DATASET EXTRACT: Begin

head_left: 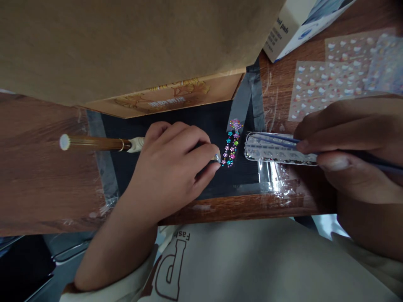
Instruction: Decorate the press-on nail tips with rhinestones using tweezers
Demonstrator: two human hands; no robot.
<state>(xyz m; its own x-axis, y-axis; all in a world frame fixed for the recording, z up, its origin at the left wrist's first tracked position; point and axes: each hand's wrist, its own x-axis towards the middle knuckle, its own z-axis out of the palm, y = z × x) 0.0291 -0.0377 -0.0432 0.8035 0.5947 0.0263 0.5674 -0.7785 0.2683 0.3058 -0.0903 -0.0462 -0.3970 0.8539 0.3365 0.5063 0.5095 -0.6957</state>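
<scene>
My left hand (176, 163) is closed, thumb and forefinger pinched on a small shiny pale piece (216, 157). A gold-coloured stick (94, 143) with a white carved part (136, 144) runs under its knuckles; the hand hides whether the stick and the piece join. Just right of the fingertips lie strips of colourful flower-shaped gems (231, 142) on a black mat (201, 180). My right hand (352, 142) grips blue-grey tweezers (280, 140), their tips over a clear narrow case (261, 153) holding small gems.
A large brown cardboard box (163, 98) stands behind my left hand. At the right back is a white box of pads (289, 31). Sticker sheets (321, 84) lie on the wooden table (40, 180) to the right. Clear tape (277, 180) crosses the mat's edge.
</scene>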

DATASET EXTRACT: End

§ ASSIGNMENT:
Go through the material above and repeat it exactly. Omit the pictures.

§ RESULT FOR THIS TASK:
head_left: 
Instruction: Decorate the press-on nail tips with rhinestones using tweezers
Demonstrator: two human hands; no robot.
<state>(xyz m; its own x-axis, y-axis; all in a world frame fixed for the recording, z up, its origin at the left wrist's first tracked position; point and axes: each hand's wrist, its own x-axis towards the middle knuckle, its own z-axis out of the palm, y = z × x) 0.0291 -0.0377 -0.0432 0.8035 0.5947 0.0263 0.5674 -0.7785 0.2683 0.3058 -0.0903 -0.0462 -0.3970 0.8539 0.3365 0.5063 0.5095 -0.6957</state>
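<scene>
My left hand (176, 163) is closed, thumb and forefinger pinched on a small shiny pale piece (216, 157). A gold-coloured stick (94, 143) with a white carved part (136, 144) runs under its knuckles; the hand hides whether the stick and the piece join. Just right of the fingertips lie strips of colourful flower-shaped gems (231, 142) on a black mat (201, 180). My right hand (352, 142) grips blue-grey tweezers (280, 140), their tips over a clear narrow case (261, 153) holding small gems.
A large brown cardboard box (163, 98) stands behind my left hand. At the right back is a white box of pads (289, 31). Sticker sheets (321, 84) lie on the wooden table (40, 180) to the right. Clear tape (277, 180) crosses the mat's edge.
</scene>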

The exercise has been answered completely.